Few months before Copaxone’s patent expiration, it filed a case in the US Supreme Court, seeking to delay the release of generic versions of the drug, until a ruling for the infringement case was given. Once again, the Supreme Court gave a decision against Teva’s expectations stating that any damages caused to Teva, will be recovered once the infringement case is finalised.

Teva still didn’t give up and filed a citizen petition with the FDA, asking the authority to order Mylan and Sandoz to conduct full-fledged clinical trials, which the FDA declined. In retaliation, Teva sued the FDA in Washington federal Court on May 9, claiming that the regulatory authority had wrongly rejected Teva’s appeal. Once again, Teva lost the case.

New Problem

Teva’s efforts seem to have gone in vain, as yesterday Mylan and Sandoz both filed ANAD applications with the FDA for the development of generic versions of the new Copaxane 40mg, with a similar thrice a week regimen. Teva is expected to sue both companies for patent infringement, which will trigger a 30 month stay on the sale of any generic drug. But if Teva is unable to get a favorable decision before the end of the stay period, Mylan and Sandoz can launch their own biosimilar, as early as 2017.

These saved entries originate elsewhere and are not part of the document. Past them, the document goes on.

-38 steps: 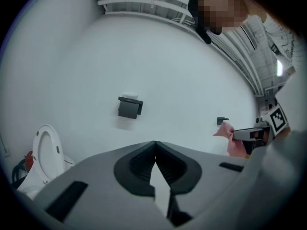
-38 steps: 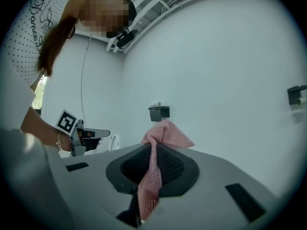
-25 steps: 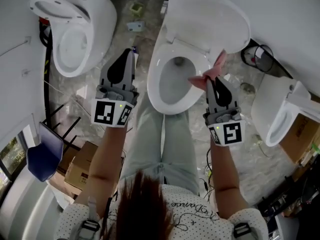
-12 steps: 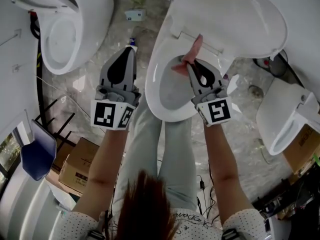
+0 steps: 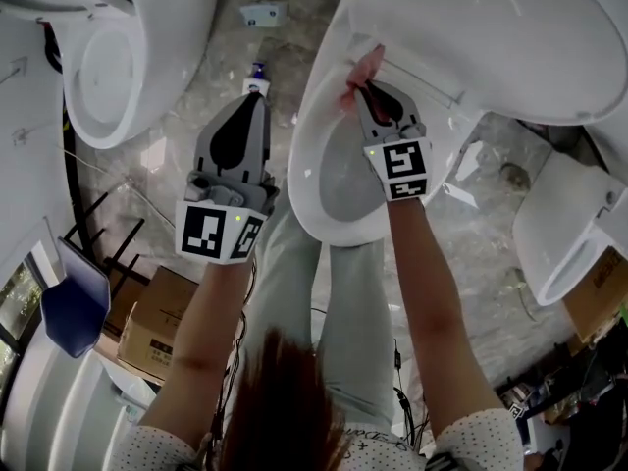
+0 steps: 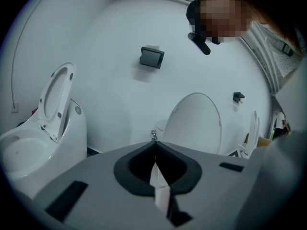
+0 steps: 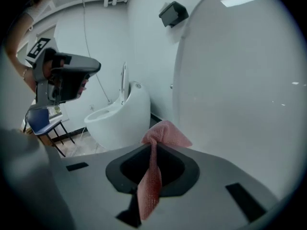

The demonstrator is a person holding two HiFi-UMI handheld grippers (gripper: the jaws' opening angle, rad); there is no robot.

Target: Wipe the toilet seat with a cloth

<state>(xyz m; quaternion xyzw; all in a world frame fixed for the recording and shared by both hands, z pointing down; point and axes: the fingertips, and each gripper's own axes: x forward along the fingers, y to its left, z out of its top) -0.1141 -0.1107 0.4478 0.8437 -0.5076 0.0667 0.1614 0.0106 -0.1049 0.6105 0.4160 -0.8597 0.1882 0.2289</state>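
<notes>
— White ceramic fills most of the head view. Which fixture is being worked on?
— The toilet point(image 5: 339, 232) directly under the right gripper point(image 5: 365, 91) is the one concerned. Its lid point(image 5: 471, 27) is raised just beyond the fingers, and the toilet seat point(image 5: 304, 155) is spread out below and behind them. A second toilet point(image 5: 128, 57) is seen well off to the left of the left gripper point(image 5: 257, 98).
— How are the fingers set?
— The right fingers are clenched on the pink cloth point(image 5: 363, 65). In the right gripper view a bunched fold of it point(image 7: 165, 134) is pushed out past the fingertips, and a strip is trapped between them. The left fingers are closed together with nothing gripped that can be identified; only a pale sliver is seen low between them. That gripper is held over the floor, apart from the seat.
— Which step is judged to be in hand?
— The wiping stroke itself, at the back of the seat near the hinge. The cloth is carried at the rim there, though contact cannot be confirmed.
— What is called for next?
— The cloth should be pressed flat and drawn round the ring toward the front. A firm grip is needed so that the fabric is not dragged out of the fingers.
</notes>
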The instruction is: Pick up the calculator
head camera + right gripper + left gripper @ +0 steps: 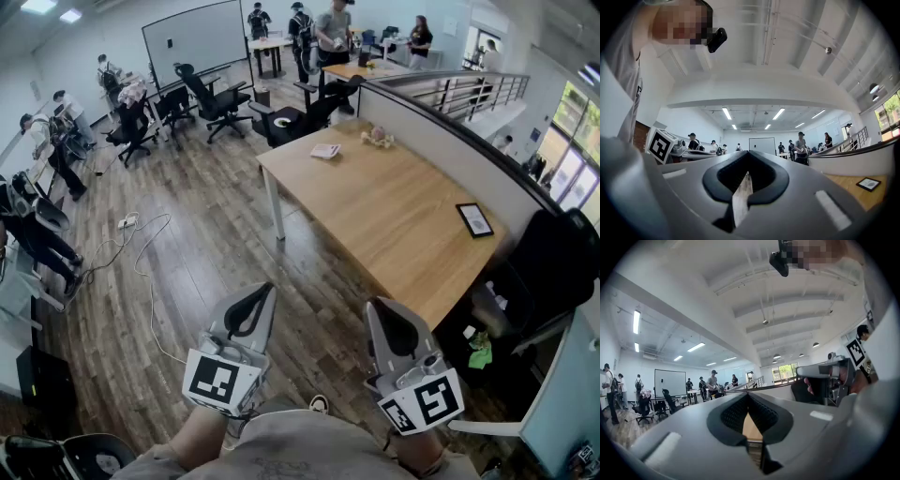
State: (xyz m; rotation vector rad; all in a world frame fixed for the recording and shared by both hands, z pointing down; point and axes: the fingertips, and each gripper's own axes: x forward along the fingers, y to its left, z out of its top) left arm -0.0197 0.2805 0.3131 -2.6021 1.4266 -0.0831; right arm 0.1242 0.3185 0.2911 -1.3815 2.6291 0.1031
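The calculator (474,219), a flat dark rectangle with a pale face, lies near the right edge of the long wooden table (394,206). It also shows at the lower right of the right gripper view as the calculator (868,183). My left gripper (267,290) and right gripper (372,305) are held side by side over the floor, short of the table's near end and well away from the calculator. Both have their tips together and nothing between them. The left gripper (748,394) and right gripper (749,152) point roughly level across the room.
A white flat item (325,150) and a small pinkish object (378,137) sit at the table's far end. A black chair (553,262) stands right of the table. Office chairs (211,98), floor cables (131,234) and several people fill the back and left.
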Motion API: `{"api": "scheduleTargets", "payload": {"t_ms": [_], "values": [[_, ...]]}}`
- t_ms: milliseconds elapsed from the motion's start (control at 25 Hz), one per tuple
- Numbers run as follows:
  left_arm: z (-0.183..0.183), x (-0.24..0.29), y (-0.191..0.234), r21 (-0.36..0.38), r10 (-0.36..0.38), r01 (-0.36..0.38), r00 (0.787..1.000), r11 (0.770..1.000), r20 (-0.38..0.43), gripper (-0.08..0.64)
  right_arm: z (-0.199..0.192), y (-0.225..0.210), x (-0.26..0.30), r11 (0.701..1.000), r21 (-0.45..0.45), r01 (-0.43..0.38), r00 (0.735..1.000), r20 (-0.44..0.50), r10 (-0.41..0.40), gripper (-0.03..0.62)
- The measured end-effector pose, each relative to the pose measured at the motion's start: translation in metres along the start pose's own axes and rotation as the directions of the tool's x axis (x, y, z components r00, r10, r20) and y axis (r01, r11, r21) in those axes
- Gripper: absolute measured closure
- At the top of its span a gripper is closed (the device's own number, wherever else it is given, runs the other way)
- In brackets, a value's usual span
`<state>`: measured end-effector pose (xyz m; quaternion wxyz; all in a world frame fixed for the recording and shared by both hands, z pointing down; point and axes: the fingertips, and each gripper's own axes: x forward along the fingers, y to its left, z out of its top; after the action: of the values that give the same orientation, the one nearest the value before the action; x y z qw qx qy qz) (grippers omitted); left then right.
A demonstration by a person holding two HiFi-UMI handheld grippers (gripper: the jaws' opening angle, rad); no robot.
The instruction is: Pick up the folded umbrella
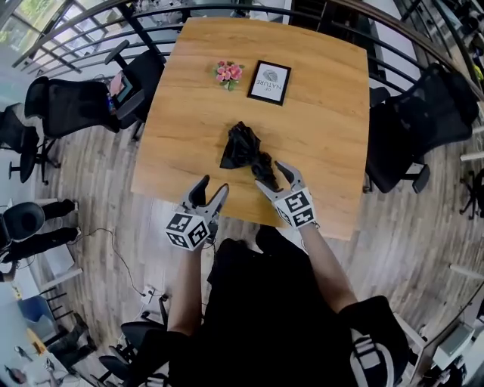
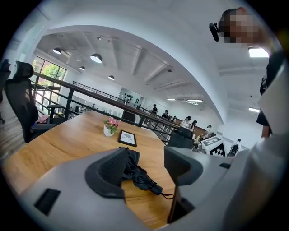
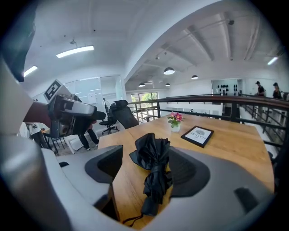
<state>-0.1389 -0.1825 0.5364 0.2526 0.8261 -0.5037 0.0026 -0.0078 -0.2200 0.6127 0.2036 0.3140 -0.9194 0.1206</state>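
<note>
The folded black umbrella (image 1: 244, 150) lies in a rumpled bundle on the wooden table (image 1: 325, 128), its handle end pointing toward the near edge. My right gripper (image 1: 274, 178) is open at that handle end. In the right gripper view the umbrella (image 3: 154, 167) lies between the spread jaws of the right gripper (image 3: 149, 170), close to the right-hand one. My left gripper (image 1: 212, 187) hovers open at the table's near edge, left of the umbrella and apart from it. In the left gripper view, the umbrella (image 2: 137, 173) shows beyond the left gripper (image 2: 144, 168), which has nothing in its jaws.
A small pot of pink flowers (image 1: 228, 73) and a framed picture (image 1: 269, 82) stand at the table's far side. Black office chairs sit to the left (image 1: 76, 106) and right (image 1: 416, 128). A dark railing (image 1: 91, 23) curves behind the table.
</note>
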Motion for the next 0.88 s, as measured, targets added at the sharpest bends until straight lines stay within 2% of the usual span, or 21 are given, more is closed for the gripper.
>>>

This will be a big blow to the company, as Copaxone is a crucial part of its sales. The Copaxone 40mg has already earned $411.5 million in revenues since its launch, however cheaper versions of the drug will deeply reduce its sales. Copaxone 40mg is priced at $60,500 per year, only $1000 less than Copaxone 20mg. Any cheaper versions of the drug are expected to do well.

More importantly, Teva also faces competition from new MS oral drugs that have been launched recently. Biogen’s Tecfidera and Novartis’s Gilenya are both oral pills and can be administered more easily.

Going forward, it will be crucial for Teva to maintain sales from the MS segment, by developing new drugs for this disease. Currently, it has a MS drug called, Laquinimod, in its pipeline, which will be an oral treatment and is already in its phase 3 trials.

Teva’s stock has gained almost 30% year-to-date, as the company is trying hard to stop generic copies of its drugs from making it to the market.